Showing posts with label Titian. Show all posts
Showing posts with label Titian. Show all posts

Saturday, May 29, 2010

John Currin: Embarassed


This interview (the official interview on the Gagosian site) is quite worth a look.
I found it interesting that Currin said he was "embarassed" to the point of apology by his love of the old masters, the figure, beauty and skill. But then he was quick to confidently point out his modernist influences. Which, certainly don't reveal themselves in his work. Yet when I ran into Currin at the Met - gazing at a Titian nonetheless - he only expressed his deep love for the work.

I've often heard the same apologetic language, and the same modernist references from Vincent Desiderio, Eric Fischl, and Julie Heffernan. This is not to say that I doubt that they are influenced by modernism or that they should or shouldn't be so, but simply to point out the double standard here. This underlines the fact that the artist can't reveal his sincere love of the old masters, and or a traditional sense of skill and beauty, and also not be marginalized by the art world. If there is any reference, it must be purely ironic, or coldly cerebral. This is pluralism? All things are equal, they say - except of course humanism, traditional skill, and emotional sincerity. They state equality, and at the same time reinforce a subjective hierarchy based on historical revision and the artificial inflation of prices.

Where is the humanity?

Saturday, December 1, 2007

The Lost Dreams of Titian

In past posts I have been known to say some choice things about Jeff Koons. Though I don't entirely recant all of my statements, I must admit that I have developed a different outlook on him and what he does.

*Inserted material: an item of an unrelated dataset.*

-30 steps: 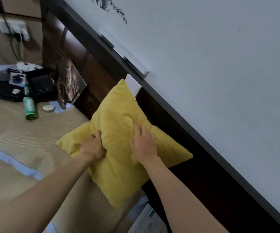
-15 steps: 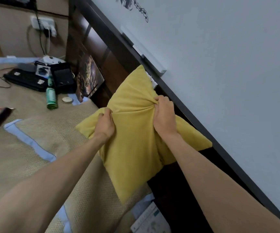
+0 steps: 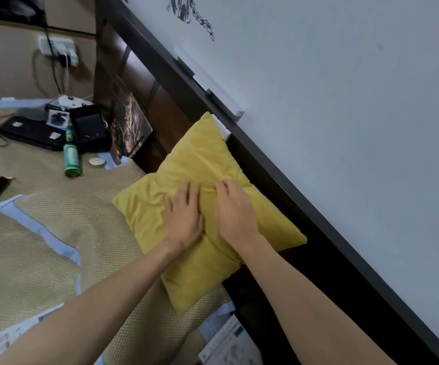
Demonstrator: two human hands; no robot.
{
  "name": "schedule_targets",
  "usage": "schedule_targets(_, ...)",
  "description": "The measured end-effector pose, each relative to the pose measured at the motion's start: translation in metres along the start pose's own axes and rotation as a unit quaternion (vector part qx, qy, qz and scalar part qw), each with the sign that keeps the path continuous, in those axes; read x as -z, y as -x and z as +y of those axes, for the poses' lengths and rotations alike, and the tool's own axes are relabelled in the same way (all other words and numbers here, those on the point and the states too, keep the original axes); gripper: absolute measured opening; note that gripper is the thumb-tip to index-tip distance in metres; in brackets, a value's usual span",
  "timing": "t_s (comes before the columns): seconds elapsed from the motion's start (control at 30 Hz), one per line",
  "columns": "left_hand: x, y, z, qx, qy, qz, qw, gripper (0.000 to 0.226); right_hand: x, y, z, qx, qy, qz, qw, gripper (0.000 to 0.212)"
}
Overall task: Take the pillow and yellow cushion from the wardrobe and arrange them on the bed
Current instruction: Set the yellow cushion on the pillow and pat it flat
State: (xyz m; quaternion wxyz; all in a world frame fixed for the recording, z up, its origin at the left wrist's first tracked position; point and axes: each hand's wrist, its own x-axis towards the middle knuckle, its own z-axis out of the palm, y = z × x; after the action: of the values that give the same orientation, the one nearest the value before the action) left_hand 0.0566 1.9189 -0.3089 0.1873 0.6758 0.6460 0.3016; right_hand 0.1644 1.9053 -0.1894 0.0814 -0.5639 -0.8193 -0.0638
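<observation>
Cushion (image 3: 200,164), yellow and creased, leans on the dark headboard (image 3: 165,109) at the bed's (image 3: 55,233) head edge. Left hand (image 3: 184,219) and right hand (image 3: 235,212) press flat on it, fingers spread, gripping nothing.

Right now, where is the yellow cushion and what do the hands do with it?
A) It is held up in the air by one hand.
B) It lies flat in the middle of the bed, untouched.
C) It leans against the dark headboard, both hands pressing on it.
C: the yellow cushion leans on the dark headboard, with the left hand and right hand flat on its front.
</observation>
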Motion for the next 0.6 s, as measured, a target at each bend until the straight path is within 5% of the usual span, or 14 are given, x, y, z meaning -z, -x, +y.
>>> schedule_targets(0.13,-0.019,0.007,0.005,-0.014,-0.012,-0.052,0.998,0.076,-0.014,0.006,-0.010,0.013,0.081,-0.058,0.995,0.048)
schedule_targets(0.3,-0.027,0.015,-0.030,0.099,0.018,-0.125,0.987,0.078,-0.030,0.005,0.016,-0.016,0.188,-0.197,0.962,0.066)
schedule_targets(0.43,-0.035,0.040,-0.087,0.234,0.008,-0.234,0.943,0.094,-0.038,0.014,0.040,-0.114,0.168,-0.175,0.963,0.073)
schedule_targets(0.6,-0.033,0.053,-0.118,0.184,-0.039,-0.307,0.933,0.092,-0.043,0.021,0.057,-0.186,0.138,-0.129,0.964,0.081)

You see, I just got a job working in his studio, and my first week has altered my viewpoint drastically. The pay is good, the health insurance is great, and what he gives to emerging artists by employing nearly a hundred of them, is the ability to make a decent living while pursuing their foundering careers in the city that never sleeps (nor gives you an inch).

In my first week I have met a number of intelligent and highly skilled artists in his employ and have struck a friendship with a few. Chief among them is my quickly growing friendship with the painter Adam Miller. His piece "Ariadne", above, awakens in me the haunting remembrance of visions in the dreams of Titian - images to which he never gave expression. These are the lost moments of a master, recently unearthed from the mists of time, and all the better as we can see these marvelous pieces afresh with searching and youthful eyes - never before exposed to this poetic mastery. These are the moments when art is most vital to the human experience. These are the moments when all the senses reach an apex in perception and the work transcends simply the beautiful and surpasses the sublime. These are the moments which reach the human soul.